The plans tend to agree on these points:
- Establish a set of short-term and longer-term goals. What do you hope to achieve in the first 100 days? What do you look to accomplish in the first year?
- Know the landscape. All that knowledge gathering and collection is an absolute must for this communication plan.
- Focus on relationships. People want to know the new CEO, so being visible and accessible is key. Relationships with the leadership team, with stakeholders, and with employees need care and feeding during this time.
- Articulate clear messages. Create a message platform that’s easy to remember and compelling to the audience. Short is key. I usually think about limiting these platforms to three what’s and two how’s.
- Be deliberate about channels.
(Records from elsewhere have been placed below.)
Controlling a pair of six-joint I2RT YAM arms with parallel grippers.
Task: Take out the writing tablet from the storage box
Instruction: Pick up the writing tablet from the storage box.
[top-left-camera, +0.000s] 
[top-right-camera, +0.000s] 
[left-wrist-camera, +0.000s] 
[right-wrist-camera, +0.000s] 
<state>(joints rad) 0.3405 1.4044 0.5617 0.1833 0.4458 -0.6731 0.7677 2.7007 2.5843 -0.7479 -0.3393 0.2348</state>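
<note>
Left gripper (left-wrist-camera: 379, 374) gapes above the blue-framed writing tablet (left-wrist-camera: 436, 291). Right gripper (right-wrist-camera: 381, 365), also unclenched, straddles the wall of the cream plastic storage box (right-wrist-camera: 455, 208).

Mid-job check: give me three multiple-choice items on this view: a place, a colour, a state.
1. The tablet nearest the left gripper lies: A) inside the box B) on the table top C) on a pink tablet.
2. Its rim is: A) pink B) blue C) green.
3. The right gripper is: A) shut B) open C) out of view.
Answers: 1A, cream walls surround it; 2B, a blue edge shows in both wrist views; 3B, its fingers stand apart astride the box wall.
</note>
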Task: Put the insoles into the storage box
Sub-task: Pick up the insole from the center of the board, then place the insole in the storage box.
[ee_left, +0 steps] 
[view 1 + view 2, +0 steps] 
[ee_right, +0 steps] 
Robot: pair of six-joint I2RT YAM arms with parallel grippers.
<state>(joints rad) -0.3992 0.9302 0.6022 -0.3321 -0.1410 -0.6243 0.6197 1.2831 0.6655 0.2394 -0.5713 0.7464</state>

Some leaders are natural speakers, others find their sweet spot in one-on-one conversations. Think about what the mix of channels should be, based on CEO strengths and employee need.
- Listen. Get your new CEO out on the road, to meet employees, hear what they have to say, and let people get to know him or her. This should be a top priority for the CEO, and it will pay huge dividends in the months to come.
Establishing Yourself: Expectations
What does your CEO want from you? What do you think your CEO should want from you?
In an ideal world, you two would sit down and have this conversation. But it likely won’t happen because your CEO is very busy and time is the most precious commodity. So you may need to align yourself with others who do get some face time with him or her.
Whether you meet with the CEO in person, provide a plan in writing, or ask a senior person to be your representative, you need a way to make your thinking visible.
Don’t present your full communication. Instead, hone in on the three key points. Be brief, be snappy, be compelling. Come in prepared to talk about short-term needs. Know what your ask is. Don’t reach too far in these initial phases: focus on what is most important to you.
Establishing Yourself: Execution
In the end, it’s all about getting the job done. Follow through on your commitments. Deliver quality. Show results. Build on your successes. Reassess your failures and see how you can turn them into opportunity.
Build feedback into your plan. Make sure you know what the impact of your work is, and how employees feel about it. Be sure to schedule a follow-up communication survey to monitor progress and identify ongoing issues.
From Doer to Advisor
Over time, if you earn it, you can move from the person who thinks up the plan and executes it to someone who shapes the CEO’s relationship with employees. The CEO needs people around him or her who are truth tellers, willing to give difficult feedback.
That may never happen for you. It takes a CEO who is open to it, and it takes a communicator who has superb relationship-building skills and has the real goods – knows how and what to counsel.
Typically, the chief marketing officer, chief human resources officer and chief operating officer are the ones who offer counsel and direction. But don’t underestimate the difference that you – the person who knows what employees think, say and believe better than anyone else in the company – can make.
You can make a difference by:
- Providing direction and advice prior to a town hall. For example, questions employees will ask and body language during the session, based on your observation of previous events
- Urging straight talk. Don’t let your CEO indulge in marketing hype. Employees want the truth, and they can spot a spin job from miles away
- Arranging for personal visits. Your CEO needs to be seen and heard from. More important, your CEO needs to listen to employees. Make it your job to keep him or her visible and engaged.
An Amazing Opportunity
These are the big times. These are the opportunities that make or break communication careers. Be honest with yourself, be thoughtful, be courageous. Don’t let your ego get in the way. Team well with others. Make it about the CEO, not about you. Come with facts and deliver results.
It’s a new world for your company – and you. Make it happen.